Pour concrétiser son changement de paradigme, l’hôte de l’Élysée avait
précisé : « Déléguer notre alimentation, notre protection, notre
capacité à soigner (…) à d’autres est une folie. » « Paroles, paroles,
paroles », aurait chanté Dalida. Prenons notre « protection » avec
les masques FFP2 : pas de soutien direct pour aider les entreprises locales à
convertir leurs lignes, mais des commandes publiques assurées pour un an
seulement. Pas de réquisition de sites de production non plus pour accélérer la
fabrication des vaccins, encore moins de remise en cause des droits de
propriété intellectuelle des grands laboratoires pharmaceutiques. Pour 2021,
Paris s’en remet au bon vouloir de Sanofi qui daigne aider à la production des
vaccins BioNTech-Pfizer et Johnson & Johnson au troisième trimestre, en
attendant un éventuel sérum maison en fin d’année. Même incapacité à passer
outre les lois du marché pour l’alimentation. Le silence de l’État est assourdissant
quant à l’avenir de Danone, premier groupe agroalimentaire français. Et si
Bercy s’est élevé contre le canadien Couche-Tard pour protéger Carrefour, cet
acte ne remet pas en cause les prix bas imposés aux agriculteurs par les grands
distributeurs, asphyxiant un peu plus le monde paysan. Pire, en ces temps de
relance, le gouvernement travaille à faire basculer un autre bien commun
à « placer en dehors des lois du marché » : l’énergie, avec la
découpe d’EDF…
4/ « La vie démocratique et le contrôle du Parlement (doivent) continuer
dans cette période. »
Cela fait 365 jours
que le président de la République décide seul de la stratégie à adopter face au
Covid-19. Au moment de confiner le pays, sans associer les élus à cette
décision, Emmanuel Macron assurait pourtant que « la vie démocratique
et le contrôle du Parlement (doivent) continuer dans cette période ». Il
n’en sera rien. Les députés voteront quelques jours plus tard l’instauration
d’un état d’urgence sanitaire voulu par l’Élysée, qui transfère des pouvoirs
gigantesques à l’exécutif. Pour la toute première fois de son histoire, le
Parlement se met même à siéger de façon partielle, une infime minorité de
députés et sénateurs étant autorisés à rejoindre l’Hémicycle. « L’immense
difficulté de la tâche aurait dû vous conduire à l’humilité, mais vous vous
êtes enfermés dans vos certitudes, dans l’exercice solitaire d’un pouvoir
toujours plus vertical, technocratique, déshumanisé et déconnecté des réalités
sociales », tance alors le député PCF Sébastien Jumel.
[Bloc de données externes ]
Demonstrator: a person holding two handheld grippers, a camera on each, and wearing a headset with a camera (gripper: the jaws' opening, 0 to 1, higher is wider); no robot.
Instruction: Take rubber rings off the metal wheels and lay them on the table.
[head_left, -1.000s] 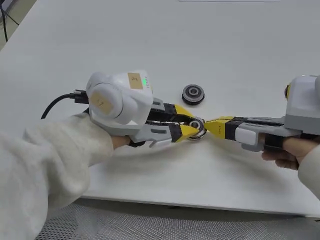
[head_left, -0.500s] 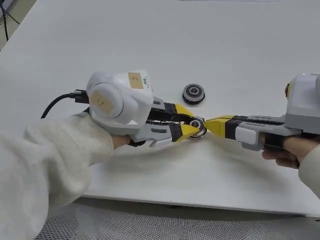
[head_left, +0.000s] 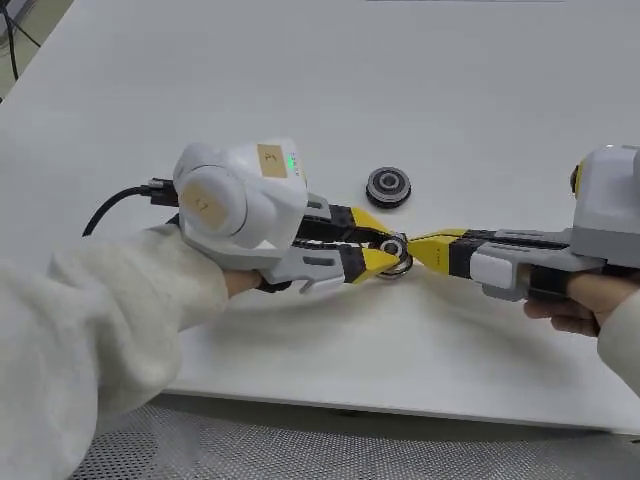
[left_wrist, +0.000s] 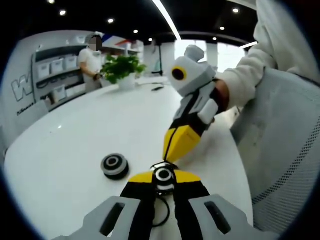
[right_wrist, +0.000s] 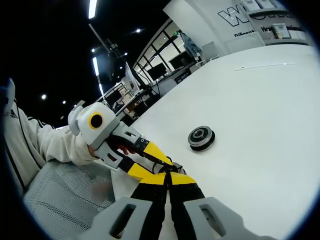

Tous les groupes
d’opposition dénoncent de concert une Assemblée « transformée en
chambre d’enregistrement », qui ne vote ni sur les confinements, ni sur la
stratégie vaccinale, ou alors en recevant les éléments la veille pour le
lendemain, sans avoir de recul. L’exécutif travaille seul, lors de Conseils de
défense, en appelant des cabinets de conseil privés tel McKinsey plutôt que de
solliciter les nombreux élus du pays. Villes, départements et régions, qui se
mobilisent face à la crise, lui reprochent le non-partage de la décision. « Dans
le couple maire-préfet, c’est surtout le préfet qui décide », regrette
l’Association des maires de France. Quant à la mission d’information
parlementaire sur la gestion de la crise sanitaire, elle a été fermée il y a
quelques semaines à l’Assemblée. Le virus, lui, est toujours là.